_EXERCISE DESCRIPTION_
Write out each line of the entries exactly, starting at the first and finishing with the line that contains "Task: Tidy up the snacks".

_INFORMATION SUPPLIED_
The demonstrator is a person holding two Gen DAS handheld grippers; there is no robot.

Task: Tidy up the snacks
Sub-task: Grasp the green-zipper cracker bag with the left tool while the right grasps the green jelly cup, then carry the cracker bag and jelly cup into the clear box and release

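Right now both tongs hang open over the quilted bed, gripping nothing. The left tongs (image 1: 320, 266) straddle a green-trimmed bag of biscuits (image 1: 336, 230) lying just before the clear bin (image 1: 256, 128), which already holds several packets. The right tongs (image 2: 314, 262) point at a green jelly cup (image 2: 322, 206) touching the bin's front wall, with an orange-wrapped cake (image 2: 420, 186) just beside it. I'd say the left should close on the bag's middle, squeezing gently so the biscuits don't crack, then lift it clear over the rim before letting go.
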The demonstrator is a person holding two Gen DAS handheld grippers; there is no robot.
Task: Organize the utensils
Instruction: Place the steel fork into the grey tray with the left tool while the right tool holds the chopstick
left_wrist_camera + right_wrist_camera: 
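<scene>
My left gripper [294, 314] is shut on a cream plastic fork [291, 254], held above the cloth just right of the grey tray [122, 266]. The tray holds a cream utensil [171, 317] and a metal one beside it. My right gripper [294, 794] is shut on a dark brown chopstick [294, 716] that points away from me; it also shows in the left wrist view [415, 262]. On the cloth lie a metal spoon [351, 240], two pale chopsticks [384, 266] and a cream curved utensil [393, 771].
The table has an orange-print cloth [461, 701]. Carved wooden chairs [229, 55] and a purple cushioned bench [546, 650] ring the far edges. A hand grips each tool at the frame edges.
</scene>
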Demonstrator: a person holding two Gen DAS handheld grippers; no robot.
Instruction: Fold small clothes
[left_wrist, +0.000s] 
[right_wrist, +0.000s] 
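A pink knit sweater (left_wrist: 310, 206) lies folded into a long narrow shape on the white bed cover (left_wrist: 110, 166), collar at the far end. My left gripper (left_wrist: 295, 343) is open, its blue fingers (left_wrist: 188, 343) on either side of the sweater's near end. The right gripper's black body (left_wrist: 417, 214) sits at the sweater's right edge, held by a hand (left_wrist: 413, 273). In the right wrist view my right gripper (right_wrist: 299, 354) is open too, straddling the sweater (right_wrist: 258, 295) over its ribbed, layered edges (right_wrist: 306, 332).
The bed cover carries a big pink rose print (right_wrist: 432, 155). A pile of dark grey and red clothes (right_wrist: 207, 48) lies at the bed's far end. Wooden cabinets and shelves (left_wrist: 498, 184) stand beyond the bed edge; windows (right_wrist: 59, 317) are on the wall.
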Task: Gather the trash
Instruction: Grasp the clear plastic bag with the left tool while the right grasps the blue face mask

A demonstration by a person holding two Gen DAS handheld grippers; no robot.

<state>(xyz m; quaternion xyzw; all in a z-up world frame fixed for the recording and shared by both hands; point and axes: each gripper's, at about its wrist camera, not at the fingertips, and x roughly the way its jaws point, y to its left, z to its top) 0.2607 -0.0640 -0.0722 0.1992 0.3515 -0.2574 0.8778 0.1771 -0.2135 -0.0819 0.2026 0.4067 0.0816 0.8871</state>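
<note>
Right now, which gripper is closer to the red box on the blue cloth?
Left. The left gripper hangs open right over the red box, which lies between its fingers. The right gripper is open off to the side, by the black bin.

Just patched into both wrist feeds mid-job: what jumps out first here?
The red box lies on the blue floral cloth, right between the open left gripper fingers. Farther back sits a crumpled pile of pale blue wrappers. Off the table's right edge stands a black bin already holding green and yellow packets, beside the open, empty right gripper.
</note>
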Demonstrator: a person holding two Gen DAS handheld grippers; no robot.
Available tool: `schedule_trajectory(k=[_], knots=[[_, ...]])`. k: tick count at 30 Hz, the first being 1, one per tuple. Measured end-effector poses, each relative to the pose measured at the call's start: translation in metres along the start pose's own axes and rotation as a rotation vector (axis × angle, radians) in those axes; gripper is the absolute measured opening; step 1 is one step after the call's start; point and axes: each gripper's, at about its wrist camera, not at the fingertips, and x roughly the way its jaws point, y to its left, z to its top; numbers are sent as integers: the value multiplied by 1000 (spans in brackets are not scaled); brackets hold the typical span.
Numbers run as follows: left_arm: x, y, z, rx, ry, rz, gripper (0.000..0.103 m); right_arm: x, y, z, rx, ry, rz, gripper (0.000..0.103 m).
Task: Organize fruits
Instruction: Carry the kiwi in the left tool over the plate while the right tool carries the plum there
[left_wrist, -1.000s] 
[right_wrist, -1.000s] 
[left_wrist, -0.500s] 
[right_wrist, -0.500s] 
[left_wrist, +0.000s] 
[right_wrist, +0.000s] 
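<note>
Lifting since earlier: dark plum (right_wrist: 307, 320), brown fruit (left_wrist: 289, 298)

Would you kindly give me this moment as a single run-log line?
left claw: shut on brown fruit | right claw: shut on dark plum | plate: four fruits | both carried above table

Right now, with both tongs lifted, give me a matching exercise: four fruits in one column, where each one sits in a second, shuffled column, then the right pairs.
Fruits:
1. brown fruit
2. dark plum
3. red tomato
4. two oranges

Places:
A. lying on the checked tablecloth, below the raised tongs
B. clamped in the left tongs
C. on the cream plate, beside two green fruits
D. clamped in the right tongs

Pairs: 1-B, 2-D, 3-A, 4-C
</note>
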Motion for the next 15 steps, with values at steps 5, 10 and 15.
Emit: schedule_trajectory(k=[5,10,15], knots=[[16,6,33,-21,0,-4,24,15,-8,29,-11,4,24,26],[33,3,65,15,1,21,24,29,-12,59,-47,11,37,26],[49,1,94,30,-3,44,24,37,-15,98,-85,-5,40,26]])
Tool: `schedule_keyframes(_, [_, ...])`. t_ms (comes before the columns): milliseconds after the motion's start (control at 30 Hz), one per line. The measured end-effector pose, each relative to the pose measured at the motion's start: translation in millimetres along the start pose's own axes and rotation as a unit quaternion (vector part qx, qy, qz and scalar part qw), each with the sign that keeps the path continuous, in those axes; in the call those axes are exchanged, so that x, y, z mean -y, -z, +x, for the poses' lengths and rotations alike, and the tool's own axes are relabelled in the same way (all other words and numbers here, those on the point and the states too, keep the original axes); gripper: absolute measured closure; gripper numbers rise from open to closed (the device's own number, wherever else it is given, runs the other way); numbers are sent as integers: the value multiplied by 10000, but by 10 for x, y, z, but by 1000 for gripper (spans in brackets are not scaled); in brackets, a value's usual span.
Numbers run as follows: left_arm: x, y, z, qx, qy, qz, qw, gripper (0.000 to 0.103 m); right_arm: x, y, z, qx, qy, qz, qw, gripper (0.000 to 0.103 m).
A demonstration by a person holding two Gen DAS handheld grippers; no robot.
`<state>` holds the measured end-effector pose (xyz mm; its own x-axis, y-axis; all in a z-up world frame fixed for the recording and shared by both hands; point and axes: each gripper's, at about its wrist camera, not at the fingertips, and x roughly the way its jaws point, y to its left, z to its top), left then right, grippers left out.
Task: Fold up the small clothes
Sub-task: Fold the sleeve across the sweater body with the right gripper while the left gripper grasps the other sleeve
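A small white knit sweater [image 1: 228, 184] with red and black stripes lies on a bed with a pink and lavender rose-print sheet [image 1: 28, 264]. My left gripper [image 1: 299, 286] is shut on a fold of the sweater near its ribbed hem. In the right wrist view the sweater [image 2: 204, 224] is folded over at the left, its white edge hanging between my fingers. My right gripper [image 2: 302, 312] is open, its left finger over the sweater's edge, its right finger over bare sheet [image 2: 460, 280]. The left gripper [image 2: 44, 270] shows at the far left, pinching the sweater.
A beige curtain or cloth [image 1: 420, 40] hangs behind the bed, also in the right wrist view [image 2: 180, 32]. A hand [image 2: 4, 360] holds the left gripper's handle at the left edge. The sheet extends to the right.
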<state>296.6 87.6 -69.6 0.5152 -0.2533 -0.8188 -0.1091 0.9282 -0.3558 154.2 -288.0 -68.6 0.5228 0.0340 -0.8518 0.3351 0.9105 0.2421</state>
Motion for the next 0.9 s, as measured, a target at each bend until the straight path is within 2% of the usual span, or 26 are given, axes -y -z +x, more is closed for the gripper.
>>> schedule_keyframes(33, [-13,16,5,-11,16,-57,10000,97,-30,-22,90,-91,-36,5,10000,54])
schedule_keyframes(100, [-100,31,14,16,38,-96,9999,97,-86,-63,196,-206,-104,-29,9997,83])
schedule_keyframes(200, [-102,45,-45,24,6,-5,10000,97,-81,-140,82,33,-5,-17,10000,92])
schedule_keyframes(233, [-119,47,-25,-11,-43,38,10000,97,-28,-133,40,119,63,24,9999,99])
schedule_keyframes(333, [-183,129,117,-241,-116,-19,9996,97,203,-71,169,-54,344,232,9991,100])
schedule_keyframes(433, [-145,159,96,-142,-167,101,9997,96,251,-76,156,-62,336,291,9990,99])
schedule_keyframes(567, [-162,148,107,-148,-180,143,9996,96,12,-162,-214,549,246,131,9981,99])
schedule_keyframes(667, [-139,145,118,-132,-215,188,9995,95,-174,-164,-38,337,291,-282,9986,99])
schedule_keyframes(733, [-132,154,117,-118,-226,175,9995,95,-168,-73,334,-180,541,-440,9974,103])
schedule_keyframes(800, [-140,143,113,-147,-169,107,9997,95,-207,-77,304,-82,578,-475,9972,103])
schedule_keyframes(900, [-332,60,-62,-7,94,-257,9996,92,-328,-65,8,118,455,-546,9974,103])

_OUTPUT FOR THIS TASK_
The demonstrator is a person holding two Gen DAS handheld grippers; there is no robot.

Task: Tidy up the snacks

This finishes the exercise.